Despite the obvious physical and psychological harm caused by battering, the abuser is able to continue battering his partner because he does not fear legal or social consequences. A batterer often believes he has the right to control his partner through the use of force. Reinforcement of learned behavior may encourage this obsessive, dependent personality. Impulsive and easily frustrated, a batterer resorts to physical violence. The batterer will deny his violence to himself and others. A batterer is not violent in other relationships. In fact, with people outside the family, he can be seen as the pillar of the community. (Lisa N. Birmingham, Closing the Loophole: Vermont’s Legislative Response to Stalking, 18 Vt. L. Rev. 477, 484-485 (1994)). This hinders the victim’s attempts to seek help or emotional support from friends and even her own family because batterers tend to wear a false persona to the outside world. The victim’s claims that her partner is out of control tend to be met with disbelief and outright hostility from the outside world.
Most child psychologists agree that divorced families are less desirable than intact families from a child-rearing standpoint when the family is not dysfunctional. However, reducing children to chattels owned by the parent who is least dissatisfied with the status quo, shuffling them between two households, or returning to the days when women were the legal property of their husbands, is even more repugnant. Father’s Rights advocates “real agenda is to make sure that men maintain control over custodial parents and have access to their children regardless of the father’s behavior and regardless of whether it’s in the best interest of the children themselves” (Patricia A. Levesh, Greater Boston Legal Services Battered Women’s Legal Assistance Project, Letter to the Editor, the Boston Globe, January 6, 1999).
Although most people would agree that courts are not well equipped to handle the emotional battlefield of a divorce, effectively returning to an era when women, children, and property were all chattels owned by the husband is not the answer. Judges (who are often male) are generally quite sensitive to the needs of non-custodial fathers and will bend over backwards to award liberal visitation agreements affording ample opportunity to remain an active part of children’s lives (sometimes to the detriment of children who have witnessed spousal abuse).
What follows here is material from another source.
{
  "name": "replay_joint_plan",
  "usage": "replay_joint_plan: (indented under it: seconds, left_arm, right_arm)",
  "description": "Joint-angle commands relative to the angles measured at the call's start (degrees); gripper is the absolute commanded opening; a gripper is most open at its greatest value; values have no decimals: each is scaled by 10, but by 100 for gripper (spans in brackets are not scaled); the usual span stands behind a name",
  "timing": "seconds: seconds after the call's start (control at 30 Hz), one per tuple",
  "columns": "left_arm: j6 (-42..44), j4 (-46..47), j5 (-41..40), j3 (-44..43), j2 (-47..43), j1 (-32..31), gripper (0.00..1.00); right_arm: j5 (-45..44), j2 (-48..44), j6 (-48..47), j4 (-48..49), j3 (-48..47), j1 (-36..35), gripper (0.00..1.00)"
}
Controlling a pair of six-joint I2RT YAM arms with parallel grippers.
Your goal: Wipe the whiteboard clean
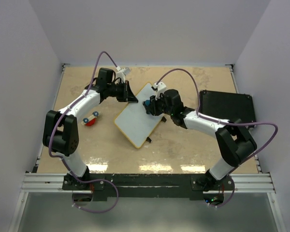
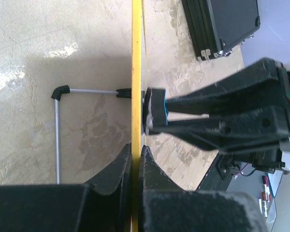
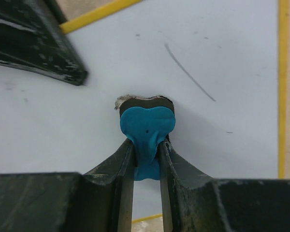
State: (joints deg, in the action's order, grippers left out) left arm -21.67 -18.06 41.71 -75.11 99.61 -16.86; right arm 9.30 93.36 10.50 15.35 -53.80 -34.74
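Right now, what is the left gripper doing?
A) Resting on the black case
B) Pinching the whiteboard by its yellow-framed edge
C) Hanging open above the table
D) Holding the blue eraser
B: in the left wrist view the left gripper is closed on the yellow edge of the whiteboard, while the right gripper presses the blue eraser to the board face.
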Motion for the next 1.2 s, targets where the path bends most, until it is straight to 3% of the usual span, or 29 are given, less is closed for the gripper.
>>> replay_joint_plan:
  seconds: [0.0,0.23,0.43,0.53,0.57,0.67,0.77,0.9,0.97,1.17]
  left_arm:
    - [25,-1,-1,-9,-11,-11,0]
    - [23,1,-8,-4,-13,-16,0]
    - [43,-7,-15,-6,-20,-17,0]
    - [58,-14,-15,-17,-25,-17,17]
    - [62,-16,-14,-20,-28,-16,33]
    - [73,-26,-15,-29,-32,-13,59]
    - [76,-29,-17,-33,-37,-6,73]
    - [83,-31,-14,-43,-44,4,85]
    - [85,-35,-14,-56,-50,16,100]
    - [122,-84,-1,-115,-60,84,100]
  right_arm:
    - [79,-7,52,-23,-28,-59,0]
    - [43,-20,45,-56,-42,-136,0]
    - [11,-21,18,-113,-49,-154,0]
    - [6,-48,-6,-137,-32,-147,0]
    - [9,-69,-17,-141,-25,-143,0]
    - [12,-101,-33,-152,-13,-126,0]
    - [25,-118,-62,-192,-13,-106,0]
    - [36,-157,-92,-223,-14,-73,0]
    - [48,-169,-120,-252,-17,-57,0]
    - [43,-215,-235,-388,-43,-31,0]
It is only when a non-custodial parent has demonstrated an extreme pattern of using the child to control the custodial parent or there are serious questions about the child’s well being that visitation will be restricted or supervised.
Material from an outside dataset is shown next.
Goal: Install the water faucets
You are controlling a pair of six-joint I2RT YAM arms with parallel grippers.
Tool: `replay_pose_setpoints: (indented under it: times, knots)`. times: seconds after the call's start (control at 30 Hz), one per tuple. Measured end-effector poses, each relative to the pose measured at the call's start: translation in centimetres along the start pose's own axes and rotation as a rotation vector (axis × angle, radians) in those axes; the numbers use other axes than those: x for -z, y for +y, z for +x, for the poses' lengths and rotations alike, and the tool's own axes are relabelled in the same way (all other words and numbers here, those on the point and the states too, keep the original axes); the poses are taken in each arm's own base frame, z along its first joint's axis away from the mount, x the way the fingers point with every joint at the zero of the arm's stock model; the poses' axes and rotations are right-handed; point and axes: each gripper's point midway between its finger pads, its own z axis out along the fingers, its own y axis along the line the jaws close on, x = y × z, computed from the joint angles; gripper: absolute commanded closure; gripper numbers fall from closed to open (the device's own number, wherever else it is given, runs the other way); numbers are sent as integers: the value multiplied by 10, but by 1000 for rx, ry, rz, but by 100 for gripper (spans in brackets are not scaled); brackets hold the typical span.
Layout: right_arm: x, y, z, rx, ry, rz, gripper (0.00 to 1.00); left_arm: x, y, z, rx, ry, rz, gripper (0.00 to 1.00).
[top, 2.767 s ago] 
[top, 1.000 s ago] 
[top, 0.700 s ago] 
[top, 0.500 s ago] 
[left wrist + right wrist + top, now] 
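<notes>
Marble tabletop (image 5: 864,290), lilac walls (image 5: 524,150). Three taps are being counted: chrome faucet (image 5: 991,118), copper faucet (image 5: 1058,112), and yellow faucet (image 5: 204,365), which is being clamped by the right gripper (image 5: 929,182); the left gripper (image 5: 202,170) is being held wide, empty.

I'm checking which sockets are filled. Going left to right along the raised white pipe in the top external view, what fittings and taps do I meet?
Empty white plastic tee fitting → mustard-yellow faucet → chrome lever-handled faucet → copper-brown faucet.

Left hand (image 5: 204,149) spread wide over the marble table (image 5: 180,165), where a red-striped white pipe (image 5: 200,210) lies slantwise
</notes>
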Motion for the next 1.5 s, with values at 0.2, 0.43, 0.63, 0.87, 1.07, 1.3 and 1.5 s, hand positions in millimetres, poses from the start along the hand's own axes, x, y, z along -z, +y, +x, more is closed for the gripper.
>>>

“For purposes of determining child custody, it is not in the best interest of children to (a) force parents to share custody over the objection of one or both parents when there is a history of domestic violence; (b) punish abused or protective parents who protect themselves or their children; (c) presume allegations of domestic violence or child sexual assault are likely to be made falsely or for tactical advantage during custody and divorce proceedings; and (d) make ‘friendly parent’ provisions a factor when there is abuse by one parent against the other or a child…” (Congressional findings, VAWA proposed 1999 amendments, H.R. 357, Title II, s. 241).